And those threads requesting prayer for the sick, missing, or injured are nice to have and see. I say my prayers for them also. But they are not frowned upon by non-believers like a post only challenging people to believe in God. I have been on this site for a long time and have seen how these posts end up. I am suprised it lasted in the main TTMB forum as long as it did without some of the regulars that like to debate the topic getting on it. It can make your blood boil on some of the responses that have been given to posts like these.

Was my response taken that much out of context that I'd appear to not love God? Give me a break. That is the problem with people like Hurricane.

TTMB is a mix of believers and non-believers which would be ripe for your preaching but not how the admins have chosen to run this website. They created food for the soul and anyone can click on and come in here if they want to see it.

heck, look at my user title under my name.

I am not ashamed, never have and never will be although Hurricane man may think differently. What I stated was what was going to happen based on what has always happened in the past, nothing more. I am glad you have the fire inside, nothing wrong with that!.


----------



## Fish&Chips

Thanks for the info infamousj. I've only been a member for a few months and don't yet understand how everything works/flows.


----------



## Hurricane77551

But...It was just one...

My red finger gets itchy when someone says the word "Muslim" in an effort to smear His name.

Now don't get me wrong, I'm not gonna behead anyone or burn any flags or effegies, but I do get my feelings hurt when it happens.


----------



## Fish&Chips

Hurricane77551 said:


> But...It was just one...
> 
> My red finger gets itchy when someone says the word "Muslim" in an effort to smear His name.
> 
> Now don't get me wrong, I'm not gonna behead anyone or burn any flags or effegies, but I do get my feelings hurt when it happens.


Put your sword down Peter!!!....lol.
Just kidding Hurricane.

I thought the thread was going good and then all of a sudden it's gone; moved to Food for the Soul. Oh well, I'm still not ashamed to say I love my Lord & Savior Jesus Christ.


----------



## Hurricane77551

I don't care where you post, Brother--just keep posting.


----------



## InfamousJ

Food for the Soul was created due to the clashes between believer and non-believers on the regular TTMB and other forums. Occasionally you will see one take off in the Jungle but down there most anything goes and you do not wear your feelings when reading and responding, it can get ugly.

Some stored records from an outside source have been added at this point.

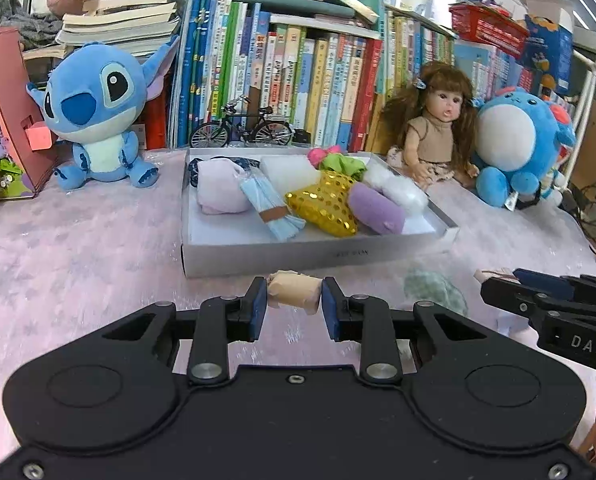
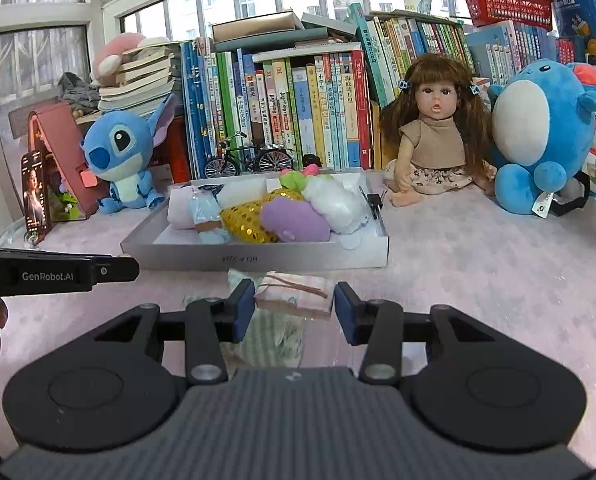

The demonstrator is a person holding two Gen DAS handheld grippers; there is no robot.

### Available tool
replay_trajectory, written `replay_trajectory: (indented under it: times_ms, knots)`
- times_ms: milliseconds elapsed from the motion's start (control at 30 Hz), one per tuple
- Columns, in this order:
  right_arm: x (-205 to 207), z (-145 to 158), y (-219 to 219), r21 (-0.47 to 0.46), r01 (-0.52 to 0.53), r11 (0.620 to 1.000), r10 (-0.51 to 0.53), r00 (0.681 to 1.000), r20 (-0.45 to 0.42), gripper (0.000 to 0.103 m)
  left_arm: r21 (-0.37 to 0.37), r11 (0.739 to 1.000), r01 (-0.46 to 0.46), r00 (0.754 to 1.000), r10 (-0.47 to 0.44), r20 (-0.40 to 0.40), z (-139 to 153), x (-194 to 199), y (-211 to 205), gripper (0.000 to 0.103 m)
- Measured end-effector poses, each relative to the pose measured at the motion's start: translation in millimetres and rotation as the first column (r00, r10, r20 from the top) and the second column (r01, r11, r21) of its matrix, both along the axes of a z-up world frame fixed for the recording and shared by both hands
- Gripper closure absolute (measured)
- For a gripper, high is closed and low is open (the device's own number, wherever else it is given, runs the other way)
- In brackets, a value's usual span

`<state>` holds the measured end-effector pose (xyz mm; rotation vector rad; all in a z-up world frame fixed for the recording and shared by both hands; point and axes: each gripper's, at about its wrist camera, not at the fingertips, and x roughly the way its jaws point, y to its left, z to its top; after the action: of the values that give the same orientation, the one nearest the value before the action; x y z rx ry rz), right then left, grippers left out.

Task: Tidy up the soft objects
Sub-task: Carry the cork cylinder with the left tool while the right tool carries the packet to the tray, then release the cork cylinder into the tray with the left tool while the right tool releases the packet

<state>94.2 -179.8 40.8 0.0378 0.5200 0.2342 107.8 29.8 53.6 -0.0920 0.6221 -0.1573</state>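
While gripped, beige roll (image 1: pixel 293 291) creased.

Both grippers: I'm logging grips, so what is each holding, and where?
Left gripper: beige rolled cloth, clamped at its two ends. Right gripper: pink checked folded cloth, by its side edges.

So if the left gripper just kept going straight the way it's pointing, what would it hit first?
Most likely the near wall of the grey tray, straight ahead of the left gripper, whose fingers clamp a beige roll. Depth is hard to judge, so it might meet the pink tablecloth first.
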Motion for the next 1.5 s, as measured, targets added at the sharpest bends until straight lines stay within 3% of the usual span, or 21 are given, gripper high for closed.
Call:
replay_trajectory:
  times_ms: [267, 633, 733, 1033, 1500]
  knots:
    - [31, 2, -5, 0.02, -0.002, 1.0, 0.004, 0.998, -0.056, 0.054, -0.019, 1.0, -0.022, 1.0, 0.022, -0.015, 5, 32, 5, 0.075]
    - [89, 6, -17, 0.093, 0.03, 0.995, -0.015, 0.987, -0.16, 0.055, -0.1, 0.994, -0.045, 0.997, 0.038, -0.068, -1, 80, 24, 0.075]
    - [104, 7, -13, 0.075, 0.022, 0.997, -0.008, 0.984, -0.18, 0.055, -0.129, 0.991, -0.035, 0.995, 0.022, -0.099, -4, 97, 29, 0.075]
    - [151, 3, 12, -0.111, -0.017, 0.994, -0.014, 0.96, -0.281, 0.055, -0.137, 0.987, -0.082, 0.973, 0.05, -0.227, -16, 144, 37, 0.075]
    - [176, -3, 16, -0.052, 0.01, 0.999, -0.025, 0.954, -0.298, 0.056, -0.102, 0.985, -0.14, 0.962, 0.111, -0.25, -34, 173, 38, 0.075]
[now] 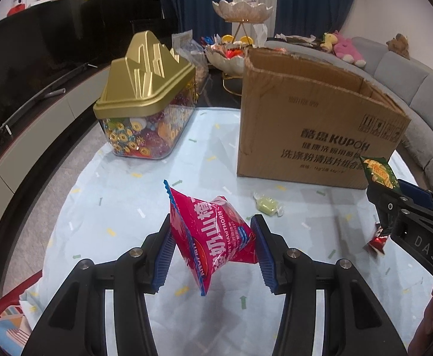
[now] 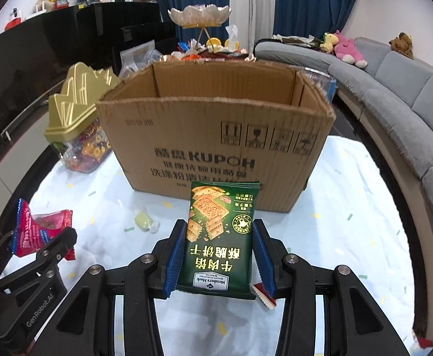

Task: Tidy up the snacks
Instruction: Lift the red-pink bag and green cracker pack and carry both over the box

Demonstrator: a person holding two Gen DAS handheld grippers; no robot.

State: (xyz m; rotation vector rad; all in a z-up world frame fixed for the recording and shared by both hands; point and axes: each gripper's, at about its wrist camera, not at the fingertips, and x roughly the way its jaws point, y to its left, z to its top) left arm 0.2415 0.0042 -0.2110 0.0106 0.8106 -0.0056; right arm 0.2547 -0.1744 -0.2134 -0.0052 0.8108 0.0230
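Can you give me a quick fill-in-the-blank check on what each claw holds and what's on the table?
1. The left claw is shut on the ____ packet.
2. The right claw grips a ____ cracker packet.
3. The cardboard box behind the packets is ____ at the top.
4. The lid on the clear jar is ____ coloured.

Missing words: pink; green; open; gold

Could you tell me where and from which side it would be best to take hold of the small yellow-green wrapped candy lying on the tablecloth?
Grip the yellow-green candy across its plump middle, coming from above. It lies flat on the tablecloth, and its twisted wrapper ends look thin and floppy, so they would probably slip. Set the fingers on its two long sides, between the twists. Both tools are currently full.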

in the end, what comes out of this, I said a prayer for Hurricane. :rotfl:


----------



## Hurricane77551

Thanks Infamous, believe me, I need all the help I can get too. No hard feelings over here.


----------



## Quepos1

Hurricane77551 said:


> But...It was just one...
> 
> My red finger gets itchy when someone says the word "Muslim" in an effort to smear His name.
> 
> Now don't get me wrong, I'm not gonna behead anyone or burn any flags or effegies, but I do get my feelings hurt when it happens.


I understand your "red finger getting itchy". Afterall, religious zealots have gotten that way for eons. Christians kill in the name of their God and Muslims kill in the name of their prophet. Read about the Crusades or the Spanish Inquisition, or the Salem Witch Trials. Zealots are all the same.

Red away if you are offended by the truth. It matters not to me.


----------



## Hurricane77551

I'll pass on that one Que.
My truth is in the Bible.


----------



## BlueWaveCapt

Fish&Chips said:


> My question is why? What is the reason that this thread got moved to this forum? My question/thread was addressed to everybody on TTMB. There are a lot of threads requesting prayer and mentioning God on the TTMB forum - I just don't get it. Did somebody complain? Please explain.


I don't know if anyone complained (probably not), but the premise of this thread was inappropriate from the beginning.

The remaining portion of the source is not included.